«Fais pas le singe», l’émission de Maria Del Rio et Jean-Michel Zecca, arrive ce dimanche soir: «J’ai été sidérée par les réactions qu’on a!»

Maria Del Rio et Jean-Michel Zecca ne font pas le singe, mais ils se sont visiblement beaucoup amusés dans cette émission
Maria Del Rio et Jean-Michel Zecca ne font pas le singe, mais ils se sont visiblement beaucoup amusés dans cette émission - RTL-TVI

Maria, ce principe de refaire des expériences scientifiques du passé en caméras cachées, c’est du divertissement, mais ce n’est finalement pas si éloigné de votre émission « Tout s’explique »…

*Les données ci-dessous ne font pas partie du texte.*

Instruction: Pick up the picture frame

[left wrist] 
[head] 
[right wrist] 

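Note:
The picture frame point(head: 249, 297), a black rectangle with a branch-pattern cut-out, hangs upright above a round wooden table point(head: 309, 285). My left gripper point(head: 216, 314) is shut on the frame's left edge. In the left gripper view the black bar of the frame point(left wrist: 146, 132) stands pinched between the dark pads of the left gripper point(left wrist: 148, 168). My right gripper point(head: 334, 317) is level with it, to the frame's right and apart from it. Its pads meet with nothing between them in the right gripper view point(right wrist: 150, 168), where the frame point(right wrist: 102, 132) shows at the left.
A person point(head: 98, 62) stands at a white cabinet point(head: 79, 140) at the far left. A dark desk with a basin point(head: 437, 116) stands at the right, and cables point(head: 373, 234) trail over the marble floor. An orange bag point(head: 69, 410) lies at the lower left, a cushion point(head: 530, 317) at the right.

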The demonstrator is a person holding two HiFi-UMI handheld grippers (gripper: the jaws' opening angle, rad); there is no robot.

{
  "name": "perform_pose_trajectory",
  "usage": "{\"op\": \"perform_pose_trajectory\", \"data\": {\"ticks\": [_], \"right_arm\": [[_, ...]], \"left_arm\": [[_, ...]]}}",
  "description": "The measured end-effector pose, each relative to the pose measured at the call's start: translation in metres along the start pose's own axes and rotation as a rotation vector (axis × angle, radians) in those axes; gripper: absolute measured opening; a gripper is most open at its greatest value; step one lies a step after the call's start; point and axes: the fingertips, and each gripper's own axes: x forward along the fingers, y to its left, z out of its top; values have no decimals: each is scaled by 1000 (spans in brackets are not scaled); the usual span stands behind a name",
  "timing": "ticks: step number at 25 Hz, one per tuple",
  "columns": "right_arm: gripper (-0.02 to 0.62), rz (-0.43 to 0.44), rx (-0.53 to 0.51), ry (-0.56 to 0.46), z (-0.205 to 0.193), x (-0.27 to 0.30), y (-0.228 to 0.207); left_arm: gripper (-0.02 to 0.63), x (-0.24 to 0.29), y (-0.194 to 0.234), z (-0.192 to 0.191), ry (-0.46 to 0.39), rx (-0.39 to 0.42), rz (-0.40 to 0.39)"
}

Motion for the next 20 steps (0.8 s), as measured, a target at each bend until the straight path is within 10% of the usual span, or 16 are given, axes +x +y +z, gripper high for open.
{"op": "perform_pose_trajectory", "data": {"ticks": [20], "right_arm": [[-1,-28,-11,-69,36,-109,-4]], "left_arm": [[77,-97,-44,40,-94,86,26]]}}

Oui, c’est connexe. Il y a une cohérence que ce soit moi qui le présente avec Jean-Michel. C’est d‘ailleurs ainsi que RTL-TVI m’a présenté le projet. C’est de l’infotainment où on essaie d’apprendre en se marrant. Et donc sans être lourd, didactique ou scolaire. Même si ici, les psys donnent l’info plus sérieuse... Sincèrement, je n’ai jamais autant ri pendant un tournage et Dieu sait si moi, je ris souvent…

Vous êtes donc la femme qui voit un grand serpent sur un arbre à Namur ?

Pas exactement, je suis plutôt celle qui fait croire qu’elle en a vu un. Je suis sortie stupéfaite par rapport aux réactions des gens. Pourquoi certains cerveaux se laissent-il convaincre au point d’y croire ?

Sur le marché de Seraing, vous faites passer une piquette pour un grand vin et inversement. Et ça marche !

C’est de nouveau le jeu d’influence avec le sommelier qui entre en ligne de compte. On se laisse convaincre par l’avis autorisé, même si le goût parle de lui-même. Cela dit, il y avait cette femme qui nous a épatés en restant quand même sur sa conviction première et demandant à noter la provenance de ce petit vin qui lui semblait si bon.

Les expériences que vous avez reproduites ne marchent pas aussi bien que dans les études scientifiques... Pourquoi ?

Eh bien, les expériences scientifiques qu’on aborde datent parfois d’il y a plus de 20 ans. Et il se fait que l’homme ne réagit plus comme il y a 20 ans. Notre esprit est devenu plus critique. On voit ce garçon se rebeller contre les ordres absurdes qu’il reçoit. Moi, je me demande comment j’aurais réagi à son âge. À 20 ans, je n’aurais pas forcément fait autre chose qu’obéir et suivre l’injonction qu’on me donnait même si elle était ridicule. C’est plutôt réjouissant de voir qu’on n’est plus les mêmes qu’il y a 20 ans !

Qu’est-ce qui vous le plus marqué dans cette émission ?

L’influence du groupe. Voir que, si quelqu’un appelle à l’aide et qu’on est en groupe, si personne ne réagit, on ne va pas forcément se lever pour porter secours. Cela dit, tout le monde ne fait pas la même chose. Ici, bien qu’elle ait été dans un groupe, une infirmière s’est tout de même démenée. Mais c’est dans l’ADN de son métier aussi.

On est parfois déçu par les hommes. L’avez-vous été souvent ?

Bien sûr que j’ai parfois été déçue par les hommes, au sens large, hein, je vous vois venir… Bon, je dois avouer que les hommes m’ont déçue aussi dans l’autre sens… Mais j’apprends à être moins déçue.

Cette émission aura-t-elle une suite ?

Je l’espère, mais pour le moment c’est un one-shot. Pour des raisons de format, on a sacrifié quelques séquences qu’on avait tournées, il y a déjà un peu de matière pour un 2e.

Cela dépend-il de l’audience que vous ferez ?

En partie, mais pas que. On espère bien sûr que le public sera là. Mais il y a aussi l’attachement de la direction des programmes à une émission, qui entre en ligne de compte. Là, je peux dire que ceux qui décident sont avec nous, ils ont adoré « Fais pas le singe ».

Vous êtes en congé de printemps, que faites-vous dans ces moments… où il y a pas grand-chose à faire ?

C’est clair qu’il n’y a pas grand-chose à faire… Mais là, ça ne me dérange pas de me poser, de jouer à Uno avec mon fils et de regarder un Pixar sur la télé avec lui. C’est un autre rythme et c’est déjà des vacances. Avant, c’était impossible pour moi, je devais remplir le vide. Aujourd’hui, j’apprécie d’être seule et au repos.